**What is required**
For each line below, print it again exactly as shown.

:::::

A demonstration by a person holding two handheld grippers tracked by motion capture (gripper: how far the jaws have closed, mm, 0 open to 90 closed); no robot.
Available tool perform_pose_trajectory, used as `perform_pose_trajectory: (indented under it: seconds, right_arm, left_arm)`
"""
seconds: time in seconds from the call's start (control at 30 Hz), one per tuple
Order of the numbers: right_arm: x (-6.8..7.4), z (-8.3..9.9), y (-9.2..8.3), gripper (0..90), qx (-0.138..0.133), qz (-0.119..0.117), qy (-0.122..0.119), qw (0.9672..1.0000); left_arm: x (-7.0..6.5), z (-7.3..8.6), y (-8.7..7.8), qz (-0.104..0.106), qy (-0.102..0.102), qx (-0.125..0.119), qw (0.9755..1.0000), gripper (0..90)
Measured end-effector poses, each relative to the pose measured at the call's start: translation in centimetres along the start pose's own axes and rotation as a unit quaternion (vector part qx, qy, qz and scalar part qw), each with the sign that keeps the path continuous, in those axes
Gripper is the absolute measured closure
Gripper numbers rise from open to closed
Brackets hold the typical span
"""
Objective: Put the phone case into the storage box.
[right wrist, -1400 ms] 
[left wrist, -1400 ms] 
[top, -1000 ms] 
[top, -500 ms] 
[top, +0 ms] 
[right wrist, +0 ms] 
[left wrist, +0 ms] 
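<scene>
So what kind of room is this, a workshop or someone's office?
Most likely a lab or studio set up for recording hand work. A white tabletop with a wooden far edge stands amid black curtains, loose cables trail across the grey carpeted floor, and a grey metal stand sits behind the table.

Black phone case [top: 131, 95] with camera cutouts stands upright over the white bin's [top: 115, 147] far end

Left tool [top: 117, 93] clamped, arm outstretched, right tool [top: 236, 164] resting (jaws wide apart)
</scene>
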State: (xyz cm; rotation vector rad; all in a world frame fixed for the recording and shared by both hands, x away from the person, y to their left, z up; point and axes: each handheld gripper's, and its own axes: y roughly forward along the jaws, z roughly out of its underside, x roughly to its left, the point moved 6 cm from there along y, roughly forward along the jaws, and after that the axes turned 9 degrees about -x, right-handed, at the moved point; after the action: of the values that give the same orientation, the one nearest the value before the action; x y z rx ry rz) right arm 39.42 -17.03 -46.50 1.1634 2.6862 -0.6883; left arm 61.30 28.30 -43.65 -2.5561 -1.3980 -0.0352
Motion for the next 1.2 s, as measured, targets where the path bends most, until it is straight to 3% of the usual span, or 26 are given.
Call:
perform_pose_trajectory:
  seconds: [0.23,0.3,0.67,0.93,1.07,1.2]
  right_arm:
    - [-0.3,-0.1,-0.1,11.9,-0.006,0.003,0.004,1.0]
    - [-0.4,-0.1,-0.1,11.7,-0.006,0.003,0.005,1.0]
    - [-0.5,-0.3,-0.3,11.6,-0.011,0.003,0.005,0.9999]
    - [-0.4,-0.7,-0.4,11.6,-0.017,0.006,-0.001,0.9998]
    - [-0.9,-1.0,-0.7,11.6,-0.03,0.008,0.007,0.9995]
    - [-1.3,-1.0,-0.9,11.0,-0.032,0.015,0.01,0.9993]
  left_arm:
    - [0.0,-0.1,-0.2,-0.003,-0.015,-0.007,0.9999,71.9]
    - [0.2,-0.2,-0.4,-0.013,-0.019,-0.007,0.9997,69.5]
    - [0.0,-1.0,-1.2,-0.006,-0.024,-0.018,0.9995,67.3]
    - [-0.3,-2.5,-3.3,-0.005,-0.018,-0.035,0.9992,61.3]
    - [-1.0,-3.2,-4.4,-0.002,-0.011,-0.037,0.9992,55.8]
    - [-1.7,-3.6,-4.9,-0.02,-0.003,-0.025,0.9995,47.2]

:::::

**Answer for the task**
A demonstration by a person holding two handheld grippers tracked by motion capture (gripper: how far the jaws have closed, mm, 0 open to 90 closed); no robot.
Available tool perform_pose_trajectory, used as `perform_pose_trajectory: (indented under it: seconds, right_arm, left_arm)`
"""
seconds: time in seconds from the call's start (control at 30 Hz), one per tuple
Order of the numbers: right_arm: x (-6.8..7.4), z (-8.3..9.9), y (-9.2..8.3), gripper (0..90), qx (-0.138..0.133), qz (-0.119..0.117), qy (-0.122..0.119), qw (0.9672..1.0000); left_arm: x (-7.0..6.5), z (-7.3..8.6), y (-8.7..7.8), qz (-0.104..0.106), qy (-0.102..0.102), qx (-0.125..0.119), qw (0.9755..1.0000), gripper (0..90)
Measured end-effector poses, each relative to the pose measured at the call's start: translation in centimetres along the start pose's own axes and rotation as a unit quaternion (vector part qx, qy, qz and scalar part qw), each with the sign that keeps the path continuous, in those axes
Gripper is the absolute measured closure
Gripper numbers rise from open to closed
Brackets hold the typical span
"""
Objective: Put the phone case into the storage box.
[right wrist, -1400 ms] 
[left wrist, -1400 ms] 
[top, -1000 ms] 
[top, -500 ms] 
[top, +0 ms] 
[right wrist, +0 ms] 
[left wrist, +0 ms] 
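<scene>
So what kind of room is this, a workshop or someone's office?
Most likely a lab or studio set up for recording hand work. A white tabletop with a wooden far edge stands amid black curtains, loose cables trail across the grey carpeted floor, and a grey metal stand sits behind the table.

Black phone case [top: 131, 95] with camera cutouts stands upright over the white bin's [top: 115, 147] far end

Left tool [top: 117, 93] clamped, arm outstretched, right tool [top: 236, 164] resting (jaws wide apart)
</scene>
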State: (xyz cm; rotation vector rad; all in a world frame fixed for the recording and shared by both hands, x away from the person, y to their left, z up; point and axes: each handheld gripper's, and its own axes: y roughly forward along the jaws, z roughly out of its underside, x roughly to its left, the point moved 6 cm from there along y, roughly forward along the jaws, and after that the axes turned 9 degrees about -x, right-handed, at the moved point; after the action: of the values that give the same orientation, the one nearest the value before the action; x y z rx ry rz) right arm 39.42 -17.03 -46.50 1.1634 2.6862 -0.6883; left arm 61.30 28.30 -43.65 -2.5561 -1.3980 -0.0352
Motion for the next 1.2 s, as measured, targets where the path bends most, until it is straight to 3% of the usual span, or 26 are given.
Call:
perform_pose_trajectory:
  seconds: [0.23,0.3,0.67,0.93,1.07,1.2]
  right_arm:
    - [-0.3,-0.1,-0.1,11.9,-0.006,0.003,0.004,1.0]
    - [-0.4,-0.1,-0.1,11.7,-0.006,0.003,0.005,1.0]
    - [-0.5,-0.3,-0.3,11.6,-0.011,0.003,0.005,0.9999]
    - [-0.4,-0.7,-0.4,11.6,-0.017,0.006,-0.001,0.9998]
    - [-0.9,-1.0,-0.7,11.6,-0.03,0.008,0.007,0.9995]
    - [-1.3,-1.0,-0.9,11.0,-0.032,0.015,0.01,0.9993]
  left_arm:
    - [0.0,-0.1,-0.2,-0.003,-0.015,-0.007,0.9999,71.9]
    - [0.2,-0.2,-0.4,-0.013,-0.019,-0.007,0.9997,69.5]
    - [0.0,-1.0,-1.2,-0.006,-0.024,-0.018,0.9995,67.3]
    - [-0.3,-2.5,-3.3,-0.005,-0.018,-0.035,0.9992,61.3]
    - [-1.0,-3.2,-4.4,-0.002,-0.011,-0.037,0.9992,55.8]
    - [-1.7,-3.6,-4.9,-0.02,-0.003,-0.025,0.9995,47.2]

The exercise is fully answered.